OTAQUEST contributor Patrick St. Michel runs an email newsletter called Make Believe Mailer, an offshoot of his decade-long blog Make Believe Melodies. Every week, he shares essays and round-ups of new Japanese music, from J-pop to independent releases. For the final time, he offers a sort of best-of from the month, highlighting Japanese songs worth your time and other developments in the world of Japanese music.

Guchon — Pineapple Groove

Nobody is making better dance music in Japan right now than Guchon.

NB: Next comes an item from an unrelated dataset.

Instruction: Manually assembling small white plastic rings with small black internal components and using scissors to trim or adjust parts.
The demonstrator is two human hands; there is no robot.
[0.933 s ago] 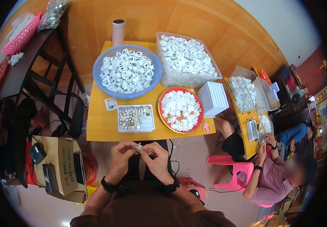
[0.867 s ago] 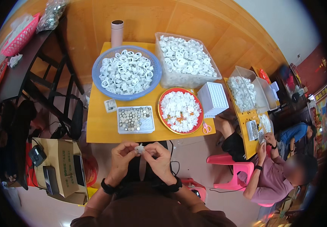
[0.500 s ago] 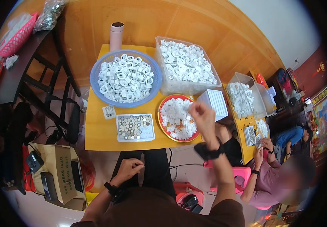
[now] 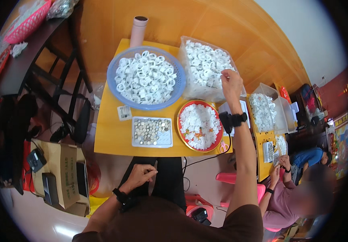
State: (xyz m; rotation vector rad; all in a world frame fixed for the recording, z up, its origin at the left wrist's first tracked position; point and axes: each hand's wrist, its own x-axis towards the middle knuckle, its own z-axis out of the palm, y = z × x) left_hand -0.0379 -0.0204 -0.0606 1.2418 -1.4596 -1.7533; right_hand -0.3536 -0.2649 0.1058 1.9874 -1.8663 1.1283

The netlabel staple and all-around fun dude has spent the last 12 months hop-scotching around styles, running from vibed-out house daydreams to Miami bass flexes. Pineapple Groove sets course to Parisian coasts, going full filter house over the trio of tracks featured here. Maybe it’s the feeling of being cooped up during winter months or recent work-related stresses, but Pineapple Groove feels especially cathartic right now, even if I can only experience tapping my foot in a work office. Here’s short cuts and repetition exploited perfectly, something like the title tune never being slow but still managing a worthy rise to full ecstasy once those vocal samples come in. Just a blast, which is Guchon’s standard operating mode. Listen above.

Miyuna — “Chodai”

It takes real talent to turn a world like “itadakimasu” into pure pop candy, yet Miyuna makes it sound so natural. “Chodai” features a just-right mix of elements — pizzicato notes opening the song, ample use of vocal effects, especially a particularly tasty talk box in the back, and extended food metaphors / just a celebration of culinary delights, Miyuna just sounds legitimately hungry at times. Any of these decisions could have probably carried a song, but Miyuna blends them all together into something subtly delirious…and secretly heavy, as the guitar-assisted breakdown reveals. That’s just another layer balanced just right. Listen above.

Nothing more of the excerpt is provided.